Há k-dramas para todos os gêneros, gostos e idades (Foto: Pixabay)

Apesar da ação dos algoritmos e das plataformas de redes sociais e streaming, o impulsionamento de elementos culturais da Coreia do Sul é intencional e tem nome: Hallyu. Vista como uma forma de superar a crise de um país enfraquecido pós-Guerra Fria, essa ‘onda coreana’, como também é chamada, consistiu em períodos de estímulos econômicos massivos do governo sul-coreano para o desenvolvimento de patentes e produtos nacionais, sobretudo no ramo do entretenimento.

Isso se consolidou como uma importante ferramenta de soft power, a qual consiste na influência global através de elementos culturais e comportamentais. No caso, a Coreia se voltou para suas próprias produções artísticas, literárias e de bens de consumo, que posteriormente furariam a bolha do próprio país e consolidariam a sua posição de destaque internacional por meio de atos como a empresa de tecnologia Samsung, marcas de cosméticos e os artistas de k-pop BTS e Blackpink, por exemplo.
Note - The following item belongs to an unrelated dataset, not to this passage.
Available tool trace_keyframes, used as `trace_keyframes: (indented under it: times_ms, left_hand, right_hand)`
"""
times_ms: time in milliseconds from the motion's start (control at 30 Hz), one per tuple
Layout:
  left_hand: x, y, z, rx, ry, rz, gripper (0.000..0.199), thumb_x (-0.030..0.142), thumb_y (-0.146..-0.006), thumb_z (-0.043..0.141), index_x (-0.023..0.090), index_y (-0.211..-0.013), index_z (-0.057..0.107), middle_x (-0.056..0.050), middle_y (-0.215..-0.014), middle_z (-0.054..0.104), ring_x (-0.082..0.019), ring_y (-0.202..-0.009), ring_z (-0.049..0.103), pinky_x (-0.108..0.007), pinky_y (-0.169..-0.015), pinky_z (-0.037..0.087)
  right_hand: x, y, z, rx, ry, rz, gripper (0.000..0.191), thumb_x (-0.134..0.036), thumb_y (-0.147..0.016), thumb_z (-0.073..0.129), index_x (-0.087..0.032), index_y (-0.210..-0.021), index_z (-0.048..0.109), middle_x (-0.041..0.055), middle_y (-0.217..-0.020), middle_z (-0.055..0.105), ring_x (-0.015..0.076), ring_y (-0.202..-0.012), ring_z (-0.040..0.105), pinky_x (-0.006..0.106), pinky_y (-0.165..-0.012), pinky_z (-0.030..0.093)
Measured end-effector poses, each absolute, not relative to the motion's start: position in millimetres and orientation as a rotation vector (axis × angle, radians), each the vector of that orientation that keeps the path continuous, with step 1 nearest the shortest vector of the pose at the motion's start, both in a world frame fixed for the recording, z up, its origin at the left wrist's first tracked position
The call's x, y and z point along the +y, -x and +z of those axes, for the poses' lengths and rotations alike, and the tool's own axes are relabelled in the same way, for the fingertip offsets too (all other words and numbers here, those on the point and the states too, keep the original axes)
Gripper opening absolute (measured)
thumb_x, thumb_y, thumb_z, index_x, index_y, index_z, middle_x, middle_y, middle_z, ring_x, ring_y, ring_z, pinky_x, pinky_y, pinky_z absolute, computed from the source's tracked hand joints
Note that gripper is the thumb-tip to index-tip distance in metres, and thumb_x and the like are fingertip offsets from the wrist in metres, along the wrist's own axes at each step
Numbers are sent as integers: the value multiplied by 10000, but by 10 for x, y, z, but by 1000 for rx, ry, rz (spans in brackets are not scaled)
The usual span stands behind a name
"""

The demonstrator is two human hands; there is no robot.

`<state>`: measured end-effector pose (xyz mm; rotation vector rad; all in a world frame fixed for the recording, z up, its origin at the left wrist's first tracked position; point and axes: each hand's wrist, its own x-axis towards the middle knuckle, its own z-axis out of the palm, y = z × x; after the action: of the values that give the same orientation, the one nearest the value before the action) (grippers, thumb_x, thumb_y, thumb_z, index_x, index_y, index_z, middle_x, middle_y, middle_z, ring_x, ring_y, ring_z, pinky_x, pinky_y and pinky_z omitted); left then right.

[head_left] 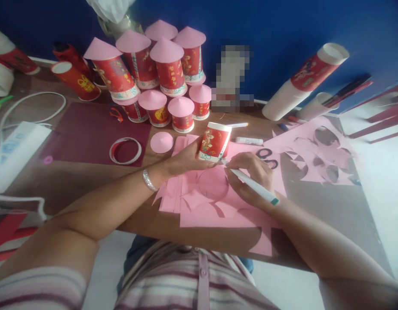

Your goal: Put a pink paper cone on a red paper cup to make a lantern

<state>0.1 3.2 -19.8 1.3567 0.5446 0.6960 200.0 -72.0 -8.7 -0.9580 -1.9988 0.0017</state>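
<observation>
My left hand (189, 156) is wrapped round a red paper tube (214, 141) with white bands at its top and bottom, tilted slightly. Green curly lines show on its lower white band. In my right hand (252, 176) is a white marker pen (255, 186) with a green end, its tip at the tube's lower band. Beneath both hands lie pink paper sheets (199, 219) with round cut-outs. The scissors (267, 158) rest by my right hand, only their dark handles showing. Left of the tube lies a small pink paper cone (161, 142).
Several red tubes with pink cone roofs (167, 51) stand stacked at the back. A paper ring (125, 150) lies on a maroon sheet (98, 129). At right are a tall tube (303, 82), a pen cup (318, 105) and cut pink scraps (318, 150). A power strip (20, 150) sits left.
</observation>
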Motion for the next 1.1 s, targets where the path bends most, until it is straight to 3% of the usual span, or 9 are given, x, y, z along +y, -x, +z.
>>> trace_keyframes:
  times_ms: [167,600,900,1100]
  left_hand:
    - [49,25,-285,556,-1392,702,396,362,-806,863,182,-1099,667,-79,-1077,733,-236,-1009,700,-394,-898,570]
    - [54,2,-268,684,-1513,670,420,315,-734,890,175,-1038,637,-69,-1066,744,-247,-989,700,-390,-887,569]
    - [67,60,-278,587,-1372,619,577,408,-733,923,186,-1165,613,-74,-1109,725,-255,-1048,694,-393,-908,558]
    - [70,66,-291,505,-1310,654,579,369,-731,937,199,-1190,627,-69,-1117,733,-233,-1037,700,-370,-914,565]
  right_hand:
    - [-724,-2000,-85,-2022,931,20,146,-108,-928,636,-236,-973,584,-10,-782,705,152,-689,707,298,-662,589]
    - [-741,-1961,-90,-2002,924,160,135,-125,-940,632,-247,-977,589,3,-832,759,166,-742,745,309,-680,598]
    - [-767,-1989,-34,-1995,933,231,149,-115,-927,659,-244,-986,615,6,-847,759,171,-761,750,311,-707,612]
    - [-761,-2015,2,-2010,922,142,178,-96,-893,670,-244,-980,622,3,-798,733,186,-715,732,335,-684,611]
Nesse sentido, os k-dramas configuram como importantes meios de propagação dos costumes hallyu pelo globo, que acabam por favorecer o cultivo e a aceitação da ideia de existirem outros modelos de sociedade para além do Brasil. “Passamos a experimentar, nos interessamos pela língua, música e literatura, incluímos uma viagem à Coreia na nossa lista de sonhos. Em troca, isso também faz com que sejamos notados enquanto povo e país, podendo levar a laços antes impensados”, pondera Talitha.

É fato que a Coreia do Sul obteve êxito em suas políticas de incentivo à cultura, exportando grandes nomes para a indústria mundial (Foto: Kocowa/Divulgação)

As disparidades entre os costumes cultivados no Brasil e na Coreia – em especial no jeito que o amor romântico é retratado – se colocam, então, como as verdadeiras estrelas que fisgam a atenção do público para a trama e o fazem sonhar. Sobre isso, Talitha afirma que “o amor é retratado de uma forma muito pura; supera barreiras de tempo, espaço e classe social”.

Ainda que essas séries ofereçam intercâmbios culturais significativos, algumas pessoas ainda possuem ‘pé atrás’ quanto às produções dramáticas coreanas. Para Elaine, isso se deve ao “pensamento de que apenas a branquitude americana pode produzir bons conteúdos no cinema, ou por [essas pessoas com pé atrás] pensarem que é uma cultura muito distante da própria”.

Apesar disso, os k-dramas seguem expandindo a sua área de influência entre pessoas de diferentes núcleos etários e econômicos ao redor do país; revelando que é sim possível encontrar produções de entretenimento de qualidade para além do eixo dos Estados Unidos e Europa.